Over the centuries, the Counts residing in Tirol Castle, near Merano, extended their territory over the region. Later counts would hold much of their territory directly from the Holy Roman Emperor. The Meinhardinger family, originating in Gorizia, held not only Tyrol and Gorizia, but for a time the Duchy of Carinthia. At the end of count Meinhard II's rule (1259–1295) the "county and reign of Tyrol" had established itself firmly in the "Land on the Adige and Inn", as the region was then called. This happened on the expense of the power of the bishops, who were nominally the feudal lords of the counts of Tyrol. Meinhard II also introduced more efficient systems for the administration of his territories.

Margarete "Maultasch" was the last effective ruler of Tyrol from the Meinhardinger Dynasty.
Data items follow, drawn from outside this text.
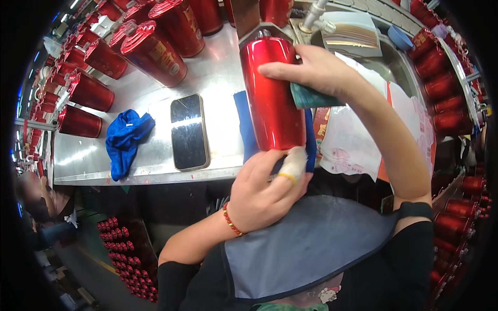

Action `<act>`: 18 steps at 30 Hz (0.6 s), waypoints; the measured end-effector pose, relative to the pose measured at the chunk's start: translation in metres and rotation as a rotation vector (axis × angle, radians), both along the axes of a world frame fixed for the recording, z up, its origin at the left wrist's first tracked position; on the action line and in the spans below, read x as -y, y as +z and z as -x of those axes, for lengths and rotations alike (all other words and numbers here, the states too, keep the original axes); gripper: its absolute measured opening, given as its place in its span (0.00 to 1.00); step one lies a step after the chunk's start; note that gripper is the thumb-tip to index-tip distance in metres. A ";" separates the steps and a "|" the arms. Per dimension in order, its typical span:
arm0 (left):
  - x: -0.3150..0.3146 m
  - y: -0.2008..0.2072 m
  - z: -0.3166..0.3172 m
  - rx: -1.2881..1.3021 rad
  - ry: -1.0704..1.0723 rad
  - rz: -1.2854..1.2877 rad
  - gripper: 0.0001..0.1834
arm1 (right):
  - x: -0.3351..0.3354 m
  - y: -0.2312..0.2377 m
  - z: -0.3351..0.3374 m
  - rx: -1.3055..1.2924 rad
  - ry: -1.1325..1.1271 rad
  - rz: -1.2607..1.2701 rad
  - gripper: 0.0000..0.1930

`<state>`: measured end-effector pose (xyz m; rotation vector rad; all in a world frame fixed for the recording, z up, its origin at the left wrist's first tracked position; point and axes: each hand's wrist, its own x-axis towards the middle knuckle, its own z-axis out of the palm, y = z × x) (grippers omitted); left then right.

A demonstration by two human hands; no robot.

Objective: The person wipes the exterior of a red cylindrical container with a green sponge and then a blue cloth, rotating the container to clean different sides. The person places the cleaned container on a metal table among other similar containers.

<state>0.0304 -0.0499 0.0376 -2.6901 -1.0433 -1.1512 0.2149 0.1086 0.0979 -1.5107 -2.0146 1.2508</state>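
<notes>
A grey apron (311, 243) fills the lower middle, closest of all. At far left, red cans (91, 90) lie crowded along the steel bench (218, 72). A crumpled blue rag (124, 137) sits on the bench, and just beside it to the right lies a black phone (189, 132), face up. Next comes the left hand (262, 194), with a bead bracelet at the wrist and a bandaged finger, closed around the bottom end of the red cylinder (272, 93). The cylinder stands nearly upright over a blue cloth (244, 127) at the bench edge. The right hand (311, 70) lies across the cylinder's upper side, fingers pressing a green pad (311, 97) against it. White sheets (353, 135) lie further right, with more red cans beyond.
</notes>
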 end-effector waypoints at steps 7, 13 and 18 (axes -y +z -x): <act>-0.023 -0.006 -0.011 0.041 0.105 -0.011 0.31 | 0.002 -0.010 -0.022 -0.209 0.000 0.097 0.40; -0.027 -0.024 0.009 0.286 0.192 0.260 0.46 | 0.010 -0.022 -0.034 -0.371 -0.068 0.267 0.37; -0.020 -0.035 0.014 0.414 0.147 0.383 0.42 | 0.005 -0.065 -0.043 -0.633 -0.132 0.441 0.36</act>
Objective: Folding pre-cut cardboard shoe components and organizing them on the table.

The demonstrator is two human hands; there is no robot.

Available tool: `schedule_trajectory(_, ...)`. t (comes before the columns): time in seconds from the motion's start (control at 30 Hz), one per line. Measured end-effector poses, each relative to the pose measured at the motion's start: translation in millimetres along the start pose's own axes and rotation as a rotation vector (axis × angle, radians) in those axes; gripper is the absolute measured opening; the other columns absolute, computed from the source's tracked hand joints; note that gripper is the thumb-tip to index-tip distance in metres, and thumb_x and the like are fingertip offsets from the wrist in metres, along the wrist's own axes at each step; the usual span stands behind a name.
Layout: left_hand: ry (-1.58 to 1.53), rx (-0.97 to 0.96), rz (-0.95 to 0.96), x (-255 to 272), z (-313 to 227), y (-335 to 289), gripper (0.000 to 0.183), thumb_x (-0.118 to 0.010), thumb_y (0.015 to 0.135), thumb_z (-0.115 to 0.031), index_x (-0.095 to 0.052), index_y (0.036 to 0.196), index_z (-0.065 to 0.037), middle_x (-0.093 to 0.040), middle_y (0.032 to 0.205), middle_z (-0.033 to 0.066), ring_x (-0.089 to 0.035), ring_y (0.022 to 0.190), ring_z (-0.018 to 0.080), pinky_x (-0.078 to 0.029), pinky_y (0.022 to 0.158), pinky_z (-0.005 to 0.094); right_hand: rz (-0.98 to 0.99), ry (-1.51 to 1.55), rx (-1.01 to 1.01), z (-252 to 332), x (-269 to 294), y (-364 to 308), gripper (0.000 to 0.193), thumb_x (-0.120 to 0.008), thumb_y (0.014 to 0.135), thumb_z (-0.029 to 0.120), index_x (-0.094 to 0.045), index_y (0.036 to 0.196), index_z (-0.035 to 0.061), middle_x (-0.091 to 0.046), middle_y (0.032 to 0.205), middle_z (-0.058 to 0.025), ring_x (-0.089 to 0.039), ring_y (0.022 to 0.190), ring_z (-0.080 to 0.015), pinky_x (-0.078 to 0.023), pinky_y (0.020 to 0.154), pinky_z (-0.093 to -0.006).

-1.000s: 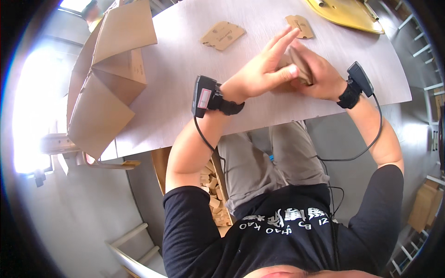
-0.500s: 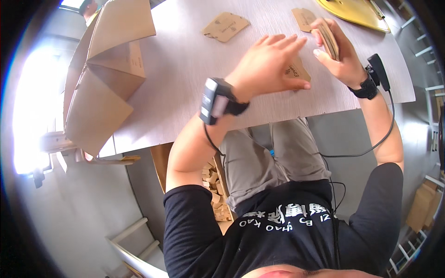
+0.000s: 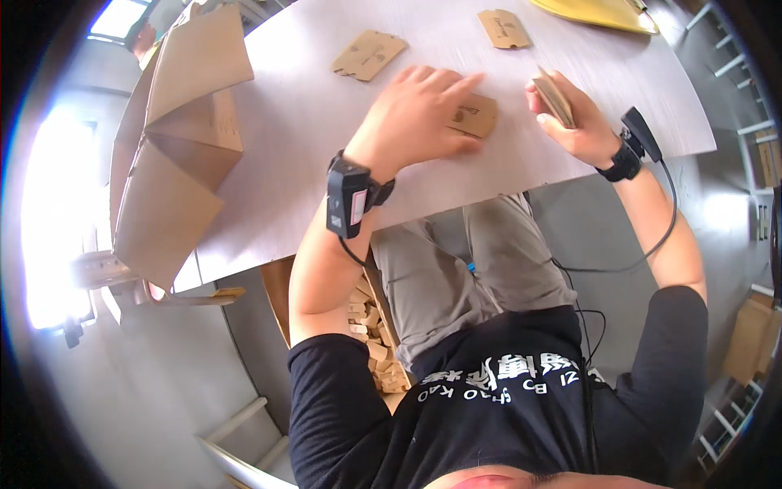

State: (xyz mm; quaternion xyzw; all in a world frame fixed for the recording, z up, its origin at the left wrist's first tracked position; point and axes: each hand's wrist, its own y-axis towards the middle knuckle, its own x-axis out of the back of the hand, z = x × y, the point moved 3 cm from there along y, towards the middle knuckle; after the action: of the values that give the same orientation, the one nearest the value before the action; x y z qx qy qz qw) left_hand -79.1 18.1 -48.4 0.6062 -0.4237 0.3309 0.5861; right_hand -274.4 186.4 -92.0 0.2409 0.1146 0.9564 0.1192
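Observation:
My left hand (image 3: 419, 114) is palm down over the table, its index finger and thumb spread apart. Between them shows a flat brown cardboard piece (image 3: 476, 116) with dark print and notched edges, partly covered by the hand; whether the thumb touches its edge is hard to tell. In my right hand (image 3: 582, 122), raised at the right, a thin stack of cardboard pieces (image 3: 555, 99) is pinched on edge between thumb and fingers. Two similar pieces lie flat farther off: one (image 3: 371, 55) beyond my left hand, another (image 3: 503, 29) beyond my right.
A large cardboard box (image 3: 175, 163) with raised flaps stands at the left. Something yellow (image 3: 599, 12) lies at the far right of the pale table (image 3: 285, 122). Below the table edge, a carton holds many small cardboard pieces (image 3: 375, 330). Cables run from both wrist devices.
The view has shifted somewhat. My left hand has moved left, uncovering more of the piece near it. My right hand keeps its stack and has drawn away from the far-right piece, now fully visible.

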Motion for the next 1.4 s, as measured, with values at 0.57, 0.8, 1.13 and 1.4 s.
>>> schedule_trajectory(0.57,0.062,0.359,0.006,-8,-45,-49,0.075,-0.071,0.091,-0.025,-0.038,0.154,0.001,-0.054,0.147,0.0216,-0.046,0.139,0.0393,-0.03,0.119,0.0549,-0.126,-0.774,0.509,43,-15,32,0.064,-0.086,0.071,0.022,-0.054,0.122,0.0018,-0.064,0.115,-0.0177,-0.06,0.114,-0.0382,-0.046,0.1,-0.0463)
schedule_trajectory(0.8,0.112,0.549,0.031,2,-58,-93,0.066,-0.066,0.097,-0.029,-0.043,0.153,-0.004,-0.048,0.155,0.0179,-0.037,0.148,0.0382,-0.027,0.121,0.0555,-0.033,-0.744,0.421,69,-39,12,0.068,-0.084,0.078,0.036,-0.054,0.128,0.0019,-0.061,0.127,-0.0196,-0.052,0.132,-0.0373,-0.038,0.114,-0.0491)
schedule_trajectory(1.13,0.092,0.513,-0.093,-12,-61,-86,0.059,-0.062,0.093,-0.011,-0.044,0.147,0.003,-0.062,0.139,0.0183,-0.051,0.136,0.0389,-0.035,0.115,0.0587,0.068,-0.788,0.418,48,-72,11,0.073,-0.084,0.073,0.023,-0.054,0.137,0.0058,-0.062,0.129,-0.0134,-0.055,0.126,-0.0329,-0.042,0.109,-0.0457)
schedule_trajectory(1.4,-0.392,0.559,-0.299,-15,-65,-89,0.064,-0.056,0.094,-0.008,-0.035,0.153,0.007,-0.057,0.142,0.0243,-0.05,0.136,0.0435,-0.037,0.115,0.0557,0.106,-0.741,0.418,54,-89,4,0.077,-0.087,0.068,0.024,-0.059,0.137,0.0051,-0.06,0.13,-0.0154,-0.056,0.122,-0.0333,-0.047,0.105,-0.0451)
In 1330 she was married to John-Henry (who later became the margrave of Moravia), who she repudiated with the help of the Tyrolean aristocracy in order to marry Duke Ludwig V of Bavaria, a member of the powerful Wittelsbach dynasty. This weakened the position of the countess and strengthened the local nobility. The only son of Margarete and Louis, Meinhard, died in 1363, two years after his father, leaving the countess without an heir.

Margarete Maultasch decided to bequeath Tyrol to Duke Rudolph IV of the House of Habsburg, probably pressed by the aristocracy, an act which caused a conflict between Meinhard's uncle Stephen II, who forged an alliance with the powerful Lord of Milan Bernabò Visconti to invade Tyrol, and the House of Habsburg. Stephen finally renounced Tyrol to the Habsburgs with the Peace of Schärding for a huge financial compensation after the death of Margarete Maultasch in 1369. The red eagle in Tyrol's coat of arms derives from the red Brandenburg eagle, dating from the time when Louis V and Margarete Maultasch governed Brandenburg as well.

== Habsburg rule ==
The acquisition of Tyrol was strategically important to the Habsburg dynasty, since it allowed it to connect their Austrian territories with their territorial possessions in the area of today's Switzerland. From that time, Tyrol was ruled by various lines of the Habsburg family, who bore the title Count. Tyrol repeatedly became involved in the political and military conflicts of the Habsburgs with Milan, Venice, Switzerland and the County of Gorizia, as well as Bavaria and Swabia.

The Battle of Sempach in 1386, in which Duke Leopold III of Austria was defeated by the Old Swiss Confederacy had important repercussions on Tyrol, and was the first of a series of military conflicts between the county and its neighbours. The 1405-1408 war against the Swiss Appenzeller, 1413 the conflict with Venice and 1410 the invasion of the lower Inn valley by the Bavarians. In 1423, during the rule of Frederick IV "Empty Pockets", the first meeting that could be called a Tyrolean Parliament met. It consisted of aristocrats, bourgeois and even peasant representatives. During Frederick IV's tenure internal conflicts between the powerful local aristocracy and the duke arose, which eventually led to the decline of the nobles and of their traditional system of values, and strengthened the duke's rule over the country. This enabled Sigismund "Rich in Coin" to continue his father's rule to the end of the 15th century and lead the county into the modern era.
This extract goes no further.